Latin American economies tend toward a two-tiered structure, with capital and capitalist incentives offered to the rich and well connected while the poor languish without such access and turn to the informal sector. Regulations and the absence of property right prevent economic mobility.

At a dinner in his home with some business people, de Soto noted that the real entrepreneurial brains behind the drug business in Peru are its Colombian counter parts. The Peruvian peasants in the jungle, he said, are simply trying to survive by growing the coca plant on land they do not own.

He asked those of us at the dinner table why we were not in the drug trade, given its 2,000% profit margin, from the jungles of the Amazon to the streets of Manhattan. He answered his own question by noting that we in the developed world have other opportunities and have too much to lose, two conditions that do not apply to the Peruvian poor.
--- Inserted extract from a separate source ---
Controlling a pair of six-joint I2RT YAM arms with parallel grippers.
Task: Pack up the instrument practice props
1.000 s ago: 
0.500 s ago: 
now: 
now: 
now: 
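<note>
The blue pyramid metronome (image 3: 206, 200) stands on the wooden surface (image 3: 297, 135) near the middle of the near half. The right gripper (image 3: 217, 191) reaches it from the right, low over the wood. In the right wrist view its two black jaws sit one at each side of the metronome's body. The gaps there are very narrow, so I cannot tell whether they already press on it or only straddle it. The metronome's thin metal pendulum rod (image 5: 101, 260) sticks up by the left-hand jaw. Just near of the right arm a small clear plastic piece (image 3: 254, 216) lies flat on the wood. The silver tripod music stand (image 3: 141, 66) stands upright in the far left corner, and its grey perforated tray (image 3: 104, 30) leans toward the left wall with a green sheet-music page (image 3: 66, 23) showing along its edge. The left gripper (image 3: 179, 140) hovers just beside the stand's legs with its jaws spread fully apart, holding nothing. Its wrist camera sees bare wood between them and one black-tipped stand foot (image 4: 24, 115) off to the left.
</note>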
Give these peasants the same opportunities and incentives, he predicted, and they would grow the palmetto tree, which would yield them a higher profit than they are paid for coca.

At my conference in Iquitos, I asked if anyone knew the American missionary couple. Many did. Had their tragedy not happened, the couple probably would have been at the conference.

A local missionary asked if I would like to see their downed plane. “Look across the river,” he said. “Do you see those three tin-roofed sheds on the bank?” “Yes,” I re plied. “The plane is in the first shed,” he said.

I later went across the river with a Christian Reformed minister from the conference. We could see the burned hulk of the blue and white Cessna. The local mechanic who had maintained the plane came out to see who we were. I explained that I was a North American Catholic priest, accompanied by a Protestant colleague. I told him we wanted to pray.

He welcomed us and showed us where the mother and baby were hit by the bullets. He indicated the numerous bullet holes through the body of the plane, the propeller, the fuselage and the landing mechanism.

It was nothing short of a miracle that the pilot, himself wounded in the attack, managed to land his flame-engulfed plane.

Standing there, looking at the bullet holes and the burn marks on the plane, I thanked God for missionaries who would leave the comfort and safety of their homes and come to the horrendously impoverished villages along the Amazon to distribute food, medicine and news of God’s love. And I asked God to show our policy-makers a better, more loving, less violent way of dealing with the drug trade.

We need a policy that appeals to people’s better nature and to their real-life problems. We see the results of the drug war in the continuing poverty of Peru and the lost lives of Veronica and her child. It is time for a new approach that builds on the awareness of the plight of the people here.